Antes del descubrimiento de este anuncio me inclinaba por creer que era la dirección apuntada por el libro de notas de Villaverde (Murray entre Broadway y Church) la correcta partiendo del principio de que las anotaciones más cercanas en el tiempo a los hechos ofrecen menos espacio al error. No obstante que 24 años más tarde Cirilo Villaverde decidiera dar su versión pública y definitiva teniendo todavía en su posesión dicho libro de notas* (“El diario de tres años consecutivos, este sí siempre lo llevo a mi lado” dice en una carta del 25 de mayo de 1891) hace pensar que en 1873 tenía motivos para no ajustarse a sus apuntes de dos décadas antes. De manera que al cotejarse el relato de Villaverde de 1873 con el anuncio que insertó Tolón en mayo de 1849 ofreciendo clases de idioma se puede afirmar con razonable seguridad que fue en la dirección de 47 Warren Street el lugar de residencia de Miguel Teurbe Tolón y su esposa en junio de 1849 y por tanto donde se celebró la reunión en la que encontró forma y concreción la actual bandera cubana.
Mapa de 1850-1854 que incluye la calle Warren con sus números correspondientes
Cotejado con mapas de la época se comprueba que todavía se conserva la numeración original de 47 Warren St. donde debió estar la casa de huéspedes que alojó a mediados de 1849, en aquellos días a nombre de un tal John McLaren. Lamentablemente, como ocurre con la inmensa mayoría de las edificaciones de la zona, el edificio original ya no existe. 

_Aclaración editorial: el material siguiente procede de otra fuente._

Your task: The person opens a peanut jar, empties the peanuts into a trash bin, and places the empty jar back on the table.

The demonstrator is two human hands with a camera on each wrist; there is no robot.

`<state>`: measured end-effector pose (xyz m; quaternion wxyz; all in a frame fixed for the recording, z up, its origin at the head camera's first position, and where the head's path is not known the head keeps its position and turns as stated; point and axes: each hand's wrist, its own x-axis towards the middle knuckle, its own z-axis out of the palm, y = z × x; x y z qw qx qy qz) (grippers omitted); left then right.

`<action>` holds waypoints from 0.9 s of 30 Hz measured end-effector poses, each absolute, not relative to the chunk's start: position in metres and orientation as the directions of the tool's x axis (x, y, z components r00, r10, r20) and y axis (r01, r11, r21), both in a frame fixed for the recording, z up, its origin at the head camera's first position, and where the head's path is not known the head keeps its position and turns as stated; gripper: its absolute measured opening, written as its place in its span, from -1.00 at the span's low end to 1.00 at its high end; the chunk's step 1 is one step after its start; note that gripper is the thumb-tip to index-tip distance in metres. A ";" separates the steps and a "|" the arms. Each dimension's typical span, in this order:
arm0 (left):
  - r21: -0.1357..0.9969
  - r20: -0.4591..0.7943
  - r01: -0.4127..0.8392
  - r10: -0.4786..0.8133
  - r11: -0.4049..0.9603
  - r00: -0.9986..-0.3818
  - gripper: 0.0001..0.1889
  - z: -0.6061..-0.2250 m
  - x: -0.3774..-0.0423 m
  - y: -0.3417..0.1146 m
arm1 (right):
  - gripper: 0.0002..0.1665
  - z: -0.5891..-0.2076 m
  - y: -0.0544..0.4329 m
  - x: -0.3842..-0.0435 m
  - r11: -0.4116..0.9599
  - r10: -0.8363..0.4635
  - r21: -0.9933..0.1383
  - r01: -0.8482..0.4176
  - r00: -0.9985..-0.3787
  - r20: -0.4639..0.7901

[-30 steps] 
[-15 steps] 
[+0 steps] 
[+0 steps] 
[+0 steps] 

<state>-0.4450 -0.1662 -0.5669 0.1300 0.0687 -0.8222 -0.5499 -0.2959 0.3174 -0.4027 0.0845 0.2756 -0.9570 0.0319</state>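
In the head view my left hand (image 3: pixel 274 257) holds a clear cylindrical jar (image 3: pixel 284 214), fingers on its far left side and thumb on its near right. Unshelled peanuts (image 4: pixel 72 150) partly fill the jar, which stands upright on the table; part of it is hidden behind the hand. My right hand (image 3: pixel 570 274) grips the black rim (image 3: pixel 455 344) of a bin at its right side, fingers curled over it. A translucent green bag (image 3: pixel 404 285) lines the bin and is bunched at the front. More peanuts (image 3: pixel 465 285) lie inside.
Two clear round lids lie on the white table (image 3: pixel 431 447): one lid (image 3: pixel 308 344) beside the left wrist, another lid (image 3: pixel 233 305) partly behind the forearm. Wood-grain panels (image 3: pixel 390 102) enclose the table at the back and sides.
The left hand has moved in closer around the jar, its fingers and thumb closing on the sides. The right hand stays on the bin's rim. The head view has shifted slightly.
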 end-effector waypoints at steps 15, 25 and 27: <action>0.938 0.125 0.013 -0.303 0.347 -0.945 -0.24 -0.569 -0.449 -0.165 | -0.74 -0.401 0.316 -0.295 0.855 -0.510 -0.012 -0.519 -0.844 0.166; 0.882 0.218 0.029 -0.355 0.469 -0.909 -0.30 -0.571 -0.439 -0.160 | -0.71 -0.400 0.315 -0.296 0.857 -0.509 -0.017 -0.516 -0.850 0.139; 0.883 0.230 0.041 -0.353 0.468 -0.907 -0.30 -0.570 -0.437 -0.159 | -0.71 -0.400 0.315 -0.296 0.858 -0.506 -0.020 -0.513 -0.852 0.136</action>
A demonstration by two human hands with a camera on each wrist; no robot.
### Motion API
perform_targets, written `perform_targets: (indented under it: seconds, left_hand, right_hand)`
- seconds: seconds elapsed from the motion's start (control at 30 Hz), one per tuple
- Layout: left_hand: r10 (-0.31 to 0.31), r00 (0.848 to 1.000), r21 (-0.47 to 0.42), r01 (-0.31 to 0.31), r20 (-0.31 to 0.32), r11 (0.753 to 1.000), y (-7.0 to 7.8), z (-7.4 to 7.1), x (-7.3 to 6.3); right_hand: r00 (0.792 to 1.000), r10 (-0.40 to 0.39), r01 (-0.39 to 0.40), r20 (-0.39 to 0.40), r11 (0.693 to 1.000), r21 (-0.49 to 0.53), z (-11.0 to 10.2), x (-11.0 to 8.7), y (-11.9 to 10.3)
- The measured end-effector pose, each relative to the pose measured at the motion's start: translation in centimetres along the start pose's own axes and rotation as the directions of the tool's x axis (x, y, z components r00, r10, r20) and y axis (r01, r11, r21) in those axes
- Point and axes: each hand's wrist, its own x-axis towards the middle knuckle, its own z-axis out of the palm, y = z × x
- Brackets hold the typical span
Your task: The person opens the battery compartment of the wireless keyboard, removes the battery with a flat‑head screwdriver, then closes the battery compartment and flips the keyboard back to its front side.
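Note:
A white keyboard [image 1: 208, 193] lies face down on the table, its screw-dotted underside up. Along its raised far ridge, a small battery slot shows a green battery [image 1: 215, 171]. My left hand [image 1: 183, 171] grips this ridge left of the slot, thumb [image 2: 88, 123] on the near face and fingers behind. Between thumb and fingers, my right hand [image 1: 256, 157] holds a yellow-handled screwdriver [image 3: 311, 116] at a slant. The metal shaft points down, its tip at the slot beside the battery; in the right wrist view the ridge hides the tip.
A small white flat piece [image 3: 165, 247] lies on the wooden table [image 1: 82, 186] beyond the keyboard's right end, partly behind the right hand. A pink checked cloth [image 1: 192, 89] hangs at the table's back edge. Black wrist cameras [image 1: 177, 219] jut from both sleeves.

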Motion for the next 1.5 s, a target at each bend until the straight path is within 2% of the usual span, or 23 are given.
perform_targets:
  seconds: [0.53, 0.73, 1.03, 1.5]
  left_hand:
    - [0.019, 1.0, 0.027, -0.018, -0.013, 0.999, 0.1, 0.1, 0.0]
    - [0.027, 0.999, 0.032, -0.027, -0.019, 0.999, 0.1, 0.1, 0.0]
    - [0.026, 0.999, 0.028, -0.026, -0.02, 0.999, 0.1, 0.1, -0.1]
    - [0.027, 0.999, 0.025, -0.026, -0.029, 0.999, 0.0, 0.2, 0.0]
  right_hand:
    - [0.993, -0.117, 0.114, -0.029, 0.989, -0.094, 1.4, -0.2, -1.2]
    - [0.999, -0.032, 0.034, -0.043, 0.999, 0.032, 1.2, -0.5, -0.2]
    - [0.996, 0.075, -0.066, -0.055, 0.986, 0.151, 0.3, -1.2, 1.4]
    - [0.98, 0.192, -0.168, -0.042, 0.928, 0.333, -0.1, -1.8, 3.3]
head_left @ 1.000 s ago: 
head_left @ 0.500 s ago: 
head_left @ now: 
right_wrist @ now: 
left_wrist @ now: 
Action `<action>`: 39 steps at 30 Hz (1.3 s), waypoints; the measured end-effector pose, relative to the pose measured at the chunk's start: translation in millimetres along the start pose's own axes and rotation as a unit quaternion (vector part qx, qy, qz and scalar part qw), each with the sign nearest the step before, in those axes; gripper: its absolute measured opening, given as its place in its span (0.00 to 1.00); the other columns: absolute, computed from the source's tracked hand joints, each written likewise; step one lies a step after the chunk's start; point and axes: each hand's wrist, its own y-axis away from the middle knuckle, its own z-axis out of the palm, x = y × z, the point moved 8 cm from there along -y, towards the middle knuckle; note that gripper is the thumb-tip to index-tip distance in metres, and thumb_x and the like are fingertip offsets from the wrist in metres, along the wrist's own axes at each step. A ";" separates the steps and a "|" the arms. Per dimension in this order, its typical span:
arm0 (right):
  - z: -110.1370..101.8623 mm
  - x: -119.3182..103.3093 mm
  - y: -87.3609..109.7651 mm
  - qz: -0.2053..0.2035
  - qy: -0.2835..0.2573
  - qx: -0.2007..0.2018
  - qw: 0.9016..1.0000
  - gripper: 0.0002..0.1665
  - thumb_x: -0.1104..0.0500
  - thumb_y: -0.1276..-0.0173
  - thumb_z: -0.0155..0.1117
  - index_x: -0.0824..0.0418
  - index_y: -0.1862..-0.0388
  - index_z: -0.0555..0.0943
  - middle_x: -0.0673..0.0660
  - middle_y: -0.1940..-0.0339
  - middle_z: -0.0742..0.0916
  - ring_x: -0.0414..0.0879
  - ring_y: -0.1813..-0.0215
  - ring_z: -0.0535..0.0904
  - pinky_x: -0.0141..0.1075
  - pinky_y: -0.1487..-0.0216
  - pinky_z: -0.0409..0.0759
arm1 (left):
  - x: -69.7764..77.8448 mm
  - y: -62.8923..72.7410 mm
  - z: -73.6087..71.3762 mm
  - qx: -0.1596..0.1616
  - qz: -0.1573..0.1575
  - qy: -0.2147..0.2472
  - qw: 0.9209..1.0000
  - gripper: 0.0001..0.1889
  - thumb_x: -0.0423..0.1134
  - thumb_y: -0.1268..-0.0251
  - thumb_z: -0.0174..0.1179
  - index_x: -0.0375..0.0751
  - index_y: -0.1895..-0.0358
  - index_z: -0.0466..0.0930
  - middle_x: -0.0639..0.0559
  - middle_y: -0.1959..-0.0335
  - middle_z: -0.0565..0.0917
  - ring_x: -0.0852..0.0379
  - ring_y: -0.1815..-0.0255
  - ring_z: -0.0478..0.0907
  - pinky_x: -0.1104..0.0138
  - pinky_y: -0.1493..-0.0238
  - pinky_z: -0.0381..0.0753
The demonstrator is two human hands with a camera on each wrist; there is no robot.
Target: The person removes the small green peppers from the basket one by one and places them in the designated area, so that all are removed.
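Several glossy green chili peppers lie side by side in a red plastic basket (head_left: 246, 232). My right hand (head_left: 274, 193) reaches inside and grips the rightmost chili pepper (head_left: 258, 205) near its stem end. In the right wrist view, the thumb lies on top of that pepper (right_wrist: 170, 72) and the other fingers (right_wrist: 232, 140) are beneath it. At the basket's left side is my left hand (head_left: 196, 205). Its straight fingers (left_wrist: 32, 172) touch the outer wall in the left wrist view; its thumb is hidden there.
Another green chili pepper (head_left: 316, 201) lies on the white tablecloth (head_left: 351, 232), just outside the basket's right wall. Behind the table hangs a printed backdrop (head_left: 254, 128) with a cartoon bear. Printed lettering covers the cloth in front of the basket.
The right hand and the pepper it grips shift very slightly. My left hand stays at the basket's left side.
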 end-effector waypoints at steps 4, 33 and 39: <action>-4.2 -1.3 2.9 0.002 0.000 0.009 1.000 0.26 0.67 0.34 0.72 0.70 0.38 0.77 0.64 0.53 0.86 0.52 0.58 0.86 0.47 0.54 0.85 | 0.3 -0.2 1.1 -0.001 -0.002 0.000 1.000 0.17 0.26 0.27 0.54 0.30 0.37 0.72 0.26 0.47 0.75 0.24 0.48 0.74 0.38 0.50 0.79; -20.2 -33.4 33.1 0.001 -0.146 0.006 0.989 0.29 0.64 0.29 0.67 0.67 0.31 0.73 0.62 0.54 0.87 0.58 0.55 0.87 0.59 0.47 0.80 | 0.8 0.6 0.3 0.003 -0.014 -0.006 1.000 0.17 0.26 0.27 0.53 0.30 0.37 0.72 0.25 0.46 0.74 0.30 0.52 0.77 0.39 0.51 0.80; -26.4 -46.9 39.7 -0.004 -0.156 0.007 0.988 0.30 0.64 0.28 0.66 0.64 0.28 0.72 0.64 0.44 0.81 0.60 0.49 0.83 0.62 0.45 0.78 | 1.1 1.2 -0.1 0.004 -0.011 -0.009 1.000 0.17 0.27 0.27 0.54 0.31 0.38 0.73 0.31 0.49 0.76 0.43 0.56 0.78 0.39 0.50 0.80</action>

Captura de mapa interactivo que permite superponer mapa de 1836 a una vista actual de Nueva York centrado en la calle Warren entre Church y Chapel
Apenas cinco años después de la creación de la bandera de acuerdo con un informe de 2002 de la “Tribeca South Historic District” se erigió en lugar de este un edificio de”Italianate-style” que “was constructed c.1854 as one in a pair of similar buildings including the adjacent  45 Murray Street, at a time when the residential streets to the west and north of City Hall Park were being rapidly redeveloped with new commercial buildings for the dry goods trade”. (En otros sitios aparece como 1910 la fecha del edificio pero el reporte de la “Tribeca South Historic District” aporta mucha más información). Es una suerte sin embargo que -a diferencia de otros sitios del downtown neoyorquino en los que con la erección de rascacielos descomunales quedó barrido todo rastro de la planta original de las antiguas edificaciones- este conserve  dimensiones, frente y planta no del todo distintos al de la edificación original. El edificio que abarca la numeración 45-47 Warren St. Hoy se encuentra en reformas para ser reconvertido en edificio de apartamentos aunque sin alterar la fachada de la edificación construida en 1854, en perfecta ignorancia de que hace 167 años allí mismo se gestaron los símbolos de un país.Ni más ni menos que la misma ignorancia que sobre el tema siempre ha demostrado dicho país.

Vista actual de la entrada de 47 Warren Street


Foto del edificio en los años 70s. La entrada de 47 Warren St. es la que se ve en la esquina inferior derecha.